(Prompt)
Give the lines again word for word, beginning with the one containing "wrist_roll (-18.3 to" and ending with the last line of the material below.

(Provided data)
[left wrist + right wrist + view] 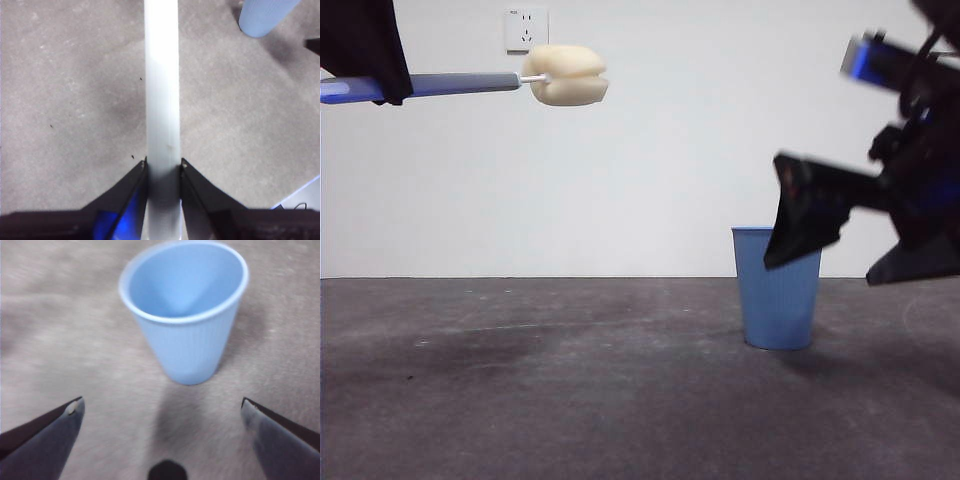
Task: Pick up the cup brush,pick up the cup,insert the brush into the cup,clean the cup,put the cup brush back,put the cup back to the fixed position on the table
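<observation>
On grey table (570,400), cup (777,290) faces white wall (620,180).

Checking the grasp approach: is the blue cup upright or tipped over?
Upright. The cup stands on its narrow base on the table, rim up; the right wrist view looks into its open, empty mouth.

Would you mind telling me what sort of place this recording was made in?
Probably an indoor robot test bench: a bare dark table, a plain white wall with a power socket, and just a blue cup and cup brush as props.
</observation>
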`<state>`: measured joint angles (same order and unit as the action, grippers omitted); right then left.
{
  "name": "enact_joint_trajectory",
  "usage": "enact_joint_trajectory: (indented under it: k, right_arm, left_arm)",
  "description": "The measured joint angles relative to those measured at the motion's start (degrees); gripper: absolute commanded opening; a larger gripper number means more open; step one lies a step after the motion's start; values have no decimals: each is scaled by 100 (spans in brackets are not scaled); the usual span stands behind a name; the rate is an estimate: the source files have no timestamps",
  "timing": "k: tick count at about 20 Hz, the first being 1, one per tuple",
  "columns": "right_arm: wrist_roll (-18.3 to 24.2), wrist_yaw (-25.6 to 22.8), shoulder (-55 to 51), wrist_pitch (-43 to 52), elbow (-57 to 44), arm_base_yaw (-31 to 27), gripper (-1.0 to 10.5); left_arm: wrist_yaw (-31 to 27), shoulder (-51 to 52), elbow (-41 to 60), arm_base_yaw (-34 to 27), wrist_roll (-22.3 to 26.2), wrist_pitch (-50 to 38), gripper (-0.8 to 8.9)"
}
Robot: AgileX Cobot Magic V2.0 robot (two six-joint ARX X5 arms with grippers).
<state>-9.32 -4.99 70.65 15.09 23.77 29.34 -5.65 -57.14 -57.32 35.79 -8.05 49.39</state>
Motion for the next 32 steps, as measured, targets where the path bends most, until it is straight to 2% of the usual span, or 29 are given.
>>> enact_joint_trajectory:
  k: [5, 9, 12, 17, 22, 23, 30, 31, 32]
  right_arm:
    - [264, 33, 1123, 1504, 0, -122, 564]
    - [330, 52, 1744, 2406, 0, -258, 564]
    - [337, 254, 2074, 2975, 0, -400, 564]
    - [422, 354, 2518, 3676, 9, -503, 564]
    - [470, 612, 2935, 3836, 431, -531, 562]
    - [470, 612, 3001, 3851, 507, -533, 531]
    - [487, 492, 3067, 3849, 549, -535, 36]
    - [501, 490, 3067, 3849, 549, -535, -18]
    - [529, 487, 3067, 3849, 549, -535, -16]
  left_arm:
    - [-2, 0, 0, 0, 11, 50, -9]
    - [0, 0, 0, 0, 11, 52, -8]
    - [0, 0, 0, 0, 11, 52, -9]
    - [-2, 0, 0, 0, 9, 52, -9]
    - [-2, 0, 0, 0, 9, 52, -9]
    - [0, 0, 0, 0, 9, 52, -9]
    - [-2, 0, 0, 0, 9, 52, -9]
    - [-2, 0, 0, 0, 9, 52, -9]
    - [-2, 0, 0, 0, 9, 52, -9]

(Response to the exercise)
  "columns": "right_arm: wrist_roll (-18.3 to 24.2), wrist_yaw (-25.6 to 22.8), shoulder (-55 to 51), wrist_pitch (-43 to 52), elbow (-57 to 44), arm_base_yaw (-31 to 27), gripper (-1.0 to 10.5); left_arm: wrist_yaw (-31 to 27), shoulder (-51 to 52), elbow (-41 to 60), arm_base_yaw (-34 to 27), wrist_roll (-22.3 to 26.2), wrist_pitch (-50 to 38), gripper (-0.8 to 8.9)"
}
Robot: AgileX Cobot Magic V2.0 robot (two six-joint ARX X5 arms with grippers).
<state>-9.32 -4.99 70.65 15.09 23.77 29.34 -5.65 -57.14 -57.32 35.79 -8.05 49.39</state>
Motion for the next 32 steps, as measured, targets where the path bends most, until it is straight to 2% of the usual span, or 29 are given.
>>> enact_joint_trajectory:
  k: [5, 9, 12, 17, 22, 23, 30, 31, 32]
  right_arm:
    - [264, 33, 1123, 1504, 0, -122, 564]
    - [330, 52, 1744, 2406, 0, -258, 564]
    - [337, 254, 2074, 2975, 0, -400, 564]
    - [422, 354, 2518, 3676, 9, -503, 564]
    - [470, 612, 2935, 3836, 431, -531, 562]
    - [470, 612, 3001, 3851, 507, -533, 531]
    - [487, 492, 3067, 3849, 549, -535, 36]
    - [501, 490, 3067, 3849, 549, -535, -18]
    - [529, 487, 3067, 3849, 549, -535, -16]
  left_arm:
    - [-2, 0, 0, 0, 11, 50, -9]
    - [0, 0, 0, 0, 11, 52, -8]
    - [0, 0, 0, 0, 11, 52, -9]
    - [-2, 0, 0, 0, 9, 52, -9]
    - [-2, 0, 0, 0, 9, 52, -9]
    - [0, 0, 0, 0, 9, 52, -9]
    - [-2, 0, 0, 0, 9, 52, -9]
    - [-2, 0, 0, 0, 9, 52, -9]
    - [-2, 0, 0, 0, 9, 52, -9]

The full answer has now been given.